Work to be completed
Images aside, the whole listing should be written out word for word.
::::::
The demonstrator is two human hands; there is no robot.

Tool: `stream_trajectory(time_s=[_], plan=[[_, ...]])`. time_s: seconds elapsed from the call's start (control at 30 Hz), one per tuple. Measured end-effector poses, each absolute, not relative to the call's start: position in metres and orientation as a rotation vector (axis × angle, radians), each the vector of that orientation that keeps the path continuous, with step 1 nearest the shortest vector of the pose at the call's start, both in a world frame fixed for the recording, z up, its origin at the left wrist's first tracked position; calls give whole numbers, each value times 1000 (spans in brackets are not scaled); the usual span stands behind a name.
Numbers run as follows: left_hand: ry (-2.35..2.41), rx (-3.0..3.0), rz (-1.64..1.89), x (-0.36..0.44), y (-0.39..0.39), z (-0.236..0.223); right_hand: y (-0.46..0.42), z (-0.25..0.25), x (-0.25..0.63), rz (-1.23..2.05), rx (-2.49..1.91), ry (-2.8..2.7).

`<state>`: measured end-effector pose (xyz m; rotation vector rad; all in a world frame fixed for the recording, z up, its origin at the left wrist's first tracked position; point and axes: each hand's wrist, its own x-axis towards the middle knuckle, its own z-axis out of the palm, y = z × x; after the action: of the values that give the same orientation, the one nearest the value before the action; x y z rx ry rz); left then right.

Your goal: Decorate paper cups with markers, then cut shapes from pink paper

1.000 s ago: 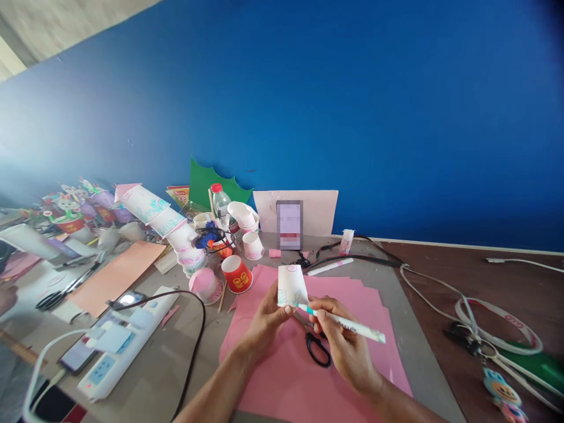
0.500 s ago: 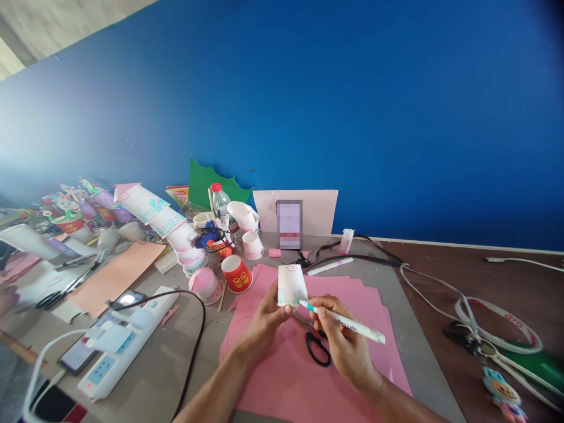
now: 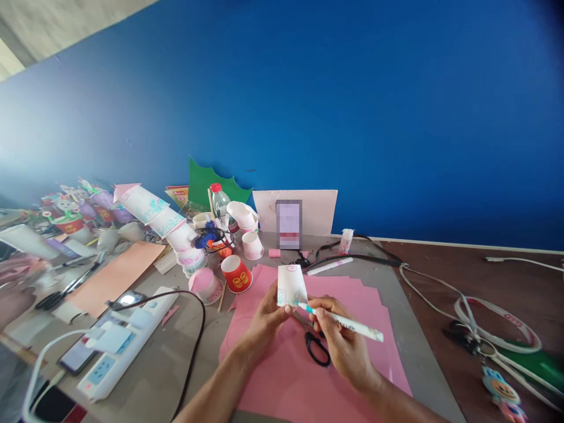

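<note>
A white paper cup [image 3: 291, 283] with pink and teal marks drawn on it is gripped by my left hand [image 3: 271, 317], its thumb along the lower edge. My right hand [image 3: 341, 338] pinches a white marker [image 3: 359, 328] with a teal tip end, which meets the cup's lower right side beside a teal patch. Below the hands, black-handled scissors [image 3: 318, 349] lie on pink paper sheets [image 3: 282, 382], their blades partly hidden by my fingers.
A leaning stack of decorated cups [image 3: 170, 226] stands left, near a red paper cup [image 3: 237, 274] and a glue gun [image 3: 214, 238]. A power strip [image 3: 127, 346] and cables lie front left. A phone [image 3: 289, 226] leans on a board; another marker [image 3: 330, 266] lies before it.
The marker has shifted very slightly left and down against the cup, with my right hand. My left hand and the cup look still. At far left, another person's hand shows more.
</note>
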<state>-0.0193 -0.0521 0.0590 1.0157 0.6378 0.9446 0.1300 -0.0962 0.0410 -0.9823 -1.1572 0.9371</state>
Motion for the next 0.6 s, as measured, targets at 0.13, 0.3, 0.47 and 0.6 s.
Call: stream_trajectory(time_s=[0.13,0.3,0.47,0.6], plan=[[643,1019,946,-19,-52,57,-97,42,130,939,-978,-1161],[617,1010,950,-20,-52,55,-96,46,129,944,-983,-1161],[607,1021,956,-21,-51,55,-96,46,128,977,-984,-1071],[603,1015,963,-21,-51,54,-97,45,128,1024,-968,-1010]])
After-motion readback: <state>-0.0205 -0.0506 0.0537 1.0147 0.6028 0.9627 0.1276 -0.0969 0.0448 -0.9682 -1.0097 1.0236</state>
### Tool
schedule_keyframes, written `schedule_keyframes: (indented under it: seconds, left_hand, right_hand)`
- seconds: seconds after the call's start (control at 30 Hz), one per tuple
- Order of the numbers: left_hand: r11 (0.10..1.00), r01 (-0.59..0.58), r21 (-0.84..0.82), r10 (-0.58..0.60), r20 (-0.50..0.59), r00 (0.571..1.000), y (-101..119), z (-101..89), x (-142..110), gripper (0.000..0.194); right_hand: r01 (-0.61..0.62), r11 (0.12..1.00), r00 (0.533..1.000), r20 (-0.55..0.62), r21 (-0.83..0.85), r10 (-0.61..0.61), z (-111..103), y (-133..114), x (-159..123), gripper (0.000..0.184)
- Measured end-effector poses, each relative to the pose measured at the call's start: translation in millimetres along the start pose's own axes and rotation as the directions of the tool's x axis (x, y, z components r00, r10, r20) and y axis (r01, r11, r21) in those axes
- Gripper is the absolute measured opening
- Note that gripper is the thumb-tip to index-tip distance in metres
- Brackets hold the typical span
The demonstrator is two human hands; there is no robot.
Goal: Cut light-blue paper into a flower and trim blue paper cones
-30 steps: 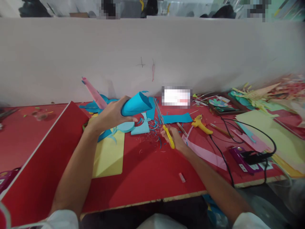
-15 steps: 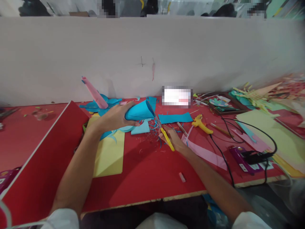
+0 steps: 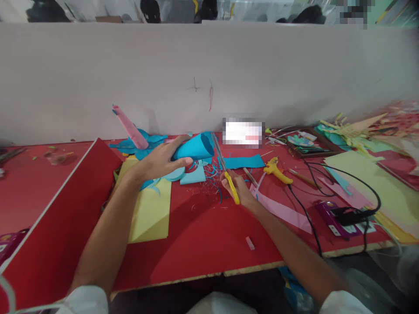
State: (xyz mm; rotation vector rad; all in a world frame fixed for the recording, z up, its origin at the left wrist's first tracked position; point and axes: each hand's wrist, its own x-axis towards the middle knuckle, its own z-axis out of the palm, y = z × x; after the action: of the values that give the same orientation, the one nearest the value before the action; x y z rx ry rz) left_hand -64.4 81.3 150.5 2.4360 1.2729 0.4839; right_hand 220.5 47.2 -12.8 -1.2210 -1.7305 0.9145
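My left hand (image 3: 162, 158) is wrapped round a rolled blue paper cone (image 3: 194, 147), its thumb along the near side and the wide mouth facing right. In my right hand (image 3: 238, 185) are yellow-handled scissors (image 3: 231, 187), blades pointing up and away, just right of the cone's mouth. Behind and below the blades lies a flat blue paper strip (image 3: 245, 162). Light blue paper (image 3: 193, 175) and thin paper shreds (image 3: 209, 185) are on the red table under the cone. Left of it, a pink paper tube (image 3: 131, 128) leans up from blue paper petals (image 3: 157, 140).
Yellow sheets (image 3: 150, 213) lie beside a red divider board (image 3: 62, 209). To the right are a yellow glue gun (image 3: 276, 171) with a black cord, a pink strip (image 3: 284, 209) and a purple box (image 3: 337, 218). A white partition (image 3: 163, 65) stands behind.
The cone has turned a little, so its mouth faces more toward me, and my left thumb now lies higher on it. The scissors have swung off the cone's rim to the right.
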Motion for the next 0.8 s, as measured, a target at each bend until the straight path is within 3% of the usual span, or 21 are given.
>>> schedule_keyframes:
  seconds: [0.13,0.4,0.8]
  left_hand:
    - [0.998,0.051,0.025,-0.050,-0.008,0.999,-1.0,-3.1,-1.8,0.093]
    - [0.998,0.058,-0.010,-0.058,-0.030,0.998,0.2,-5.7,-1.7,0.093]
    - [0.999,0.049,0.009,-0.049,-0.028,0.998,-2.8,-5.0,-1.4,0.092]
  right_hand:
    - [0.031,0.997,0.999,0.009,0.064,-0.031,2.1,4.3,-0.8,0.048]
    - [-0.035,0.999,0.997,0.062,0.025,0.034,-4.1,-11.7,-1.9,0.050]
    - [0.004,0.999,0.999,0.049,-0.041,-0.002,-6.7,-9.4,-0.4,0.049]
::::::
Task response
The demonstrator is two human hands; there is no robot.

Tool: `stream_trajectory(time_s=[_], plan=[[_, ...]])`. time_s: seconds elapsed from the call's start (control at 30 Hz), one per tuple. Measured end-effector poses, each absolute, not relative to the call's start: position in metres and orientation as a rotation vector (axis × angle, radians), each the vector of that orientation that keeps the path continuous, with step 1 nearest the shortest vector of the pose at the call's start, both in a world frame fixed for the recording, z up, its origin at the left wrist's first tracked position; calls give whole numbers, each value times 1000 (spans in brackets are not scaled); the usual span stands behind a name.
Numbers run as follows: left_hand: ry (-2.35..2.41), rx (-3.0..3.0), rz (-1.64..1.89), x (-0.36..0.44), y (-0.39..0.39), z (-0.236..0.223); right_hand: y (-0.46..0.42), z (-0.25..0.25), x (-0.25..0.63), rz (-1.23..2.05), rx (-2.49..1.91), ry (-2.8..2.7).

`<state>`: measured end-effector pose (xyz m; rotation vector rad; all in a world frame fixed for the recording, z up, its origin at the left wrist's first tracked position; point and axes: each hand's wrist, its own x-axis towards the middle knuckle, its own z-axis out of the palm, y = z × x; after the action: of the values that give the same orientation, the one nearest the value before the action; x y z rx ry rz); left then right.

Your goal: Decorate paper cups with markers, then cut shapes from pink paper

1.000 s ago: 
0.500 s ago: 
now: 

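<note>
A white paper cup [image 3: 291, 283] with pink and teal marks drawn on it is gripped by my left hand [image 3: 271, 317], its thumb along the lower edge. My right hand [image 3: 341, 338] pinches a white marker [image 3: 359, 328] with a teal tip end, which meets the cup's lower right side beside a teal patch. Below the hands, black-handled scissors [image 3: 318, 349] lie on pink paper sheets [image 3: 282, 382], their blades partly hidden by my fingers.
A leaning stack of decorated cups [image 3: 170, 226] stands left, near a red paper cup [image 3: 237, 274] and a glue gun [image 3: 214, 238]. A power strip [image 3: 127, 346] and cables lie front left. A phone [image 3: 289, 226] leans on a board; another marker [image 3: 330, 266] lies before it.
The marker has shifted very slightly left and down against the cup, with my right hand. My left hand and the cup look still. At far left, another person's hand shows more.
</note>
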<state>-0.0193 -0.0521 0.0590 1.0157 0.6378 0.9446 0.1300 -0.0962 0.0410 -0.9823 -1.1572 0.9371</state>
Motion for the next 0.6 s, as measured, targets at 0.13, 0.3, 0.47 and 0.6 s.
Call: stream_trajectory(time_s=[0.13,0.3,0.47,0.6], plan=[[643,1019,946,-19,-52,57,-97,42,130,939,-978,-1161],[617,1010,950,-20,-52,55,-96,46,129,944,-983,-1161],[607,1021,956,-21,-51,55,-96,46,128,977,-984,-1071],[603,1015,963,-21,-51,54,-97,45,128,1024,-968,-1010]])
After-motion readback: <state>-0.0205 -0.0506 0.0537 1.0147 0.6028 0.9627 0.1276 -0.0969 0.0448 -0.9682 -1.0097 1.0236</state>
### Tool
schedule_keyframes, written `schedule_keyframes: (indented under it: seconds, left_hand, right_hand)`
- seconds: seconds after the call's start (control at 30 Hz), one per tuple
- Order of the numbers: left_hand: r11 (0.10..1.00), r01 (-0.59..0.58), r21 (-0.84..0.82), r10 (-0.58..0.60), r20 (-0.50..0.59), r00 (0.571..1.000), y (-101..119), z (-101..89), x (-142..110), gripper (0.000..0.194); right_hand: r01 (-0.61..0.62), r11 (0.12..1.00), r00 (0.533..1.000), r20 (-0.55..0.62), r21 (-0.83..0.85), r10 (-0.61..0.61), z (-111..103), y (-133..114), x (-159..123), gripper (0.000..0.184)
- Measured end-effector poses, each relative to the pose measured at the call's start: translation in millimetres along the start pose's own axes and rotation as the directions of the tool's x axis (x, y, z components r00, r10, r20) and y axis (r01, r11, r21) in those axes
- Gripper is the absolute measured opening
- Note that gripper is the thumb-tip to index-tip distance in metres
- Brackets hold the typical span
The demonstrator is two human hands; there is no robot.
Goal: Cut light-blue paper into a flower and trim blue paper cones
-30 steps: 
-15 steps: 
+0 steps: 
State: (xyz mm; rotation vector rad; all in a world frame fixed for the recording, z up, its origin at the left wrist's first tracked position; point and axes: each hand's wrist, its own x-axis towards the middle knuckle, its own z-axis out of the palm, y = z × x; after the action: of the values that give the same orientation, the one nearest the value before the action; x y z rx ry rz) left_hand -64.4 81.3 150.5 2.4360 1.2729 0.4839; right_hand 220.5 47.2 -12.8 -1.2210 -1.7305 0.9145
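My left hand (image 3: 162, 158) is wrapped round a rolled blue paper cone (image 3: 194, 147), its thumb along the near side and the wide mouth facing right. In my right hand (image 3: 238, 185) are yellow-handled scissors (image 3: 231, 187), blades pointing up and away, just right of the cone's mouth. Behind and below the blades lies a flat blue paper strip (image 3: 245, 162). Light blue paper (image 3: 193, 175) and thin paper shreds (image 3: 209, 185) are on the red table under the cone. Left of it, a pink paper tube (image 3: 131, 128) leans up from blue paper petals (image 3: 157, 140).
Yellow sheets (image 3: 150, 213) lie beside a red divider board (image 3: 62, 209). To the right are a yellow glue gun (image 3: 276, 171) with a black cord, a pink strip (image 3: 284, 209) and a purple box (image 3: 337, 218). A white partition (image 3: 163, 65) stands behind.
The cone has turned a little, so its mouth faces more toward me, and my left thumb now lies higher on it. The scissors have swung off the cone's rim to the right.
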Motion for the next 0.8 s, as measured, a target at each bend until the straight path is within 3% of the usual span, or 21 are given.
>>> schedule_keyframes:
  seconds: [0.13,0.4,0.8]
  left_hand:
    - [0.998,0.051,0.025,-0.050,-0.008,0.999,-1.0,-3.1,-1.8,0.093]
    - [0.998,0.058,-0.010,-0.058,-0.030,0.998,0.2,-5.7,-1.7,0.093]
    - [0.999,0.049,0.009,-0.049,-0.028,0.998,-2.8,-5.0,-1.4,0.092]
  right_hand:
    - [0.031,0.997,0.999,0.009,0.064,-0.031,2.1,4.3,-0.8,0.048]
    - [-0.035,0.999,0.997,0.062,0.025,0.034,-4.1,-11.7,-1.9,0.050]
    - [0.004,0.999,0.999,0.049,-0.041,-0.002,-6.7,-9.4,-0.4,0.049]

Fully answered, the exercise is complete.